Zimbabwe power crisis to worsen as Kariba shuts down
Zimbabwe power crisis is set to worsen after the entity that manages southern Africa’s biggest dam ordered the suspension of electricity generation at its main hydro plant because of a water shortage.
In a letter dated Nov. 25 and seen by The NewsReportLive, the Zambezi River Authority (ZRA) told the Zimbabwe Power Company that the Kariba South hydropower station had used more than its 2022 water allocation and that the Kariba Dam’s usable storage was only 4.6% full.
The ZRA manages the Kariba Dam on behalf of the Zimbabwean and Zambian governments.
“The Zambezi River Authority is left with no choice but to firmly guide that … generation activities at the South Bank Power Station are wholly suspended henceforth until January 2023 when a further review of the substantive hydrological outlook at Kariba will be undertaken,” the letter read.
Zimbabwe has suffered acute power shortages for several years, as successive droughts have resulted in poor inflows into the Kariba Dam and its ageing coal-fired plants have repeatedly broken down.

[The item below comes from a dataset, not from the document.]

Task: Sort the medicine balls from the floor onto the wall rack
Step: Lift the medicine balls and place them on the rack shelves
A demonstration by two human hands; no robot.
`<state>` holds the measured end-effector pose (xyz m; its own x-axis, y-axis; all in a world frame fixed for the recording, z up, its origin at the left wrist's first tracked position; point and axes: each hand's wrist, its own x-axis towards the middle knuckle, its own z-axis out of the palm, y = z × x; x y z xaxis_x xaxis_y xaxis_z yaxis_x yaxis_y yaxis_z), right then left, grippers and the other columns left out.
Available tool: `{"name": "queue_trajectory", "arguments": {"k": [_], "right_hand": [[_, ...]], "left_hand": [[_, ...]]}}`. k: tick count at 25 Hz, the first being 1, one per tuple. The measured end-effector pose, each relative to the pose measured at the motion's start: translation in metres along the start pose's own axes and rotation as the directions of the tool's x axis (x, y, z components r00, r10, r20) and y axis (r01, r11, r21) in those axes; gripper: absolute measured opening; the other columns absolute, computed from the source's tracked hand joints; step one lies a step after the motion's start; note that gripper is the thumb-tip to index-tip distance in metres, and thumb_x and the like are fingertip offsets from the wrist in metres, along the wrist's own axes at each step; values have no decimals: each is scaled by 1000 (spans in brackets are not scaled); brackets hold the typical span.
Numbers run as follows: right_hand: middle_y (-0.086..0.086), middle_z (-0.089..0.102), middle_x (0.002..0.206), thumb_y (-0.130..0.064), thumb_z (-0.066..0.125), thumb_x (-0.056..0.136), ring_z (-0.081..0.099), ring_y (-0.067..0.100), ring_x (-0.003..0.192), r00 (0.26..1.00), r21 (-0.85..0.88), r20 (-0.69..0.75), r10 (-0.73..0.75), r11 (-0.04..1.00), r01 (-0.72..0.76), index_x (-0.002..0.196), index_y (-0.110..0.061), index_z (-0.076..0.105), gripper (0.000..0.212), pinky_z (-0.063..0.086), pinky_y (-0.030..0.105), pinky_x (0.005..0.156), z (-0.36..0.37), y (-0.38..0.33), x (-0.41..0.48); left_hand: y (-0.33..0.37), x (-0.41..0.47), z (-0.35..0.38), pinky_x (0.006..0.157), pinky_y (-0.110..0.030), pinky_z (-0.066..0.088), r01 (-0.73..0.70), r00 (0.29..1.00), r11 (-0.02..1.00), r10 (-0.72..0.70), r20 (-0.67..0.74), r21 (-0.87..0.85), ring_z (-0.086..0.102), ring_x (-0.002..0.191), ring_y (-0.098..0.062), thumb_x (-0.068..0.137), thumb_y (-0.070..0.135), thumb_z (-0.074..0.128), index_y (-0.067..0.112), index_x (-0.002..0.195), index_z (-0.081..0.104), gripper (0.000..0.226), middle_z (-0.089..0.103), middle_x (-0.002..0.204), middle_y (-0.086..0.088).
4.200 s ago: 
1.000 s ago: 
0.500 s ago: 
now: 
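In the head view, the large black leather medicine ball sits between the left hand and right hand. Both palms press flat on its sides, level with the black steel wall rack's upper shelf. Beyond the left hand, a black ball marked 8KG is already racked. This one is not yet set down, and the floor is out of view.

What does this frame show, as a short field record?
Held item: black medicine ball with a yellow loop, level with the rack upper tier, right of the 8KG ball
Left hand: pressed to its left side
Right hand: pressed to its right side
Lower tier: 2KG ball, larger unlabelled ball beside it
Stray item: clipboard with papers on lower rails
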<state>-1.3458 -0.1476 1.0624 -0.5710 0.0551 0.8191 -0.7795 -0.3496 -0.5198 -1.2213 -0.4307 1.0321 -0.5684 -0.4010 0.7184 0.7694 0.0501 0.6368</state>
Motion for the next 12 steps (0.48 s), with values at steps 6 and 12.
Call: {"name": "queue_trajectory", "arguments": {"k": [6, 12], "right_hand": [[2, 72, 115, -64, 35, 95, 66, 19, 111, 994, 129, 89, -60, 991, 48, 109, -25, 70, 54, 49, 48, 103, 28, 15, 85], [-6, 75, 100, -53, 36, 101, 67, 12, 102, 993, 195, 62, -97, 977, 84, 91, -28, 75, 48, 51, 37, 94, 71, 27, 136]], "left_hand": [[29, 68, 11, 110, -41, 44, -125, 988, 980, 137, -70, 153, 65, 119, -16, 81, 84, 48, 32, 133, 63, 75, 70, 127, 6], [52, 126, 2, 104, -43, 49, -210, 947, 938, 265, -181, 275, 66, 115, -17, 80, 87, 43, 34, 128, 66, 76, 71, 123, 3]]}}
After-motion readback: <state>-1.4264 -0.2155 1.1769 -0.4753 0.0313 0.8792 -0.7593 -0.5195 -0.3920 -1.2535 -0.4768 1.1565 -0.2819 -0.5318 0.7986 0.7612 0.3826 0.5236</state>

“With the current performance of the 2022/2023 rainfall season in the Kariba Lower Catchment where the river flows are yet to improve and the associated inflows from the Upper Kariba Catchment, which will only influence any potential increase in the Lake Level at Kariba during the later part of the first quarter of 2023, it is highly unlikely that there will be any reasonable inflow augmentation in the remaining period of the year 2022, giving little or no chance of improvement in the reservoir storage levels during the remaining period of the year 2022 and going into the first quarter of the year 2023.
The government has licensed some independent solar producers to try to augment supply.
Kariba South has an installed capacity of 1,050 megawatts but has been producing well below that due to low water levels in the dam.
Zimbabwe has been reeling under acute power shortages, with industry and households going for long hours without electricity.
The mining sector has been hit the hardest with companies reporting losing up 12 hours of production time.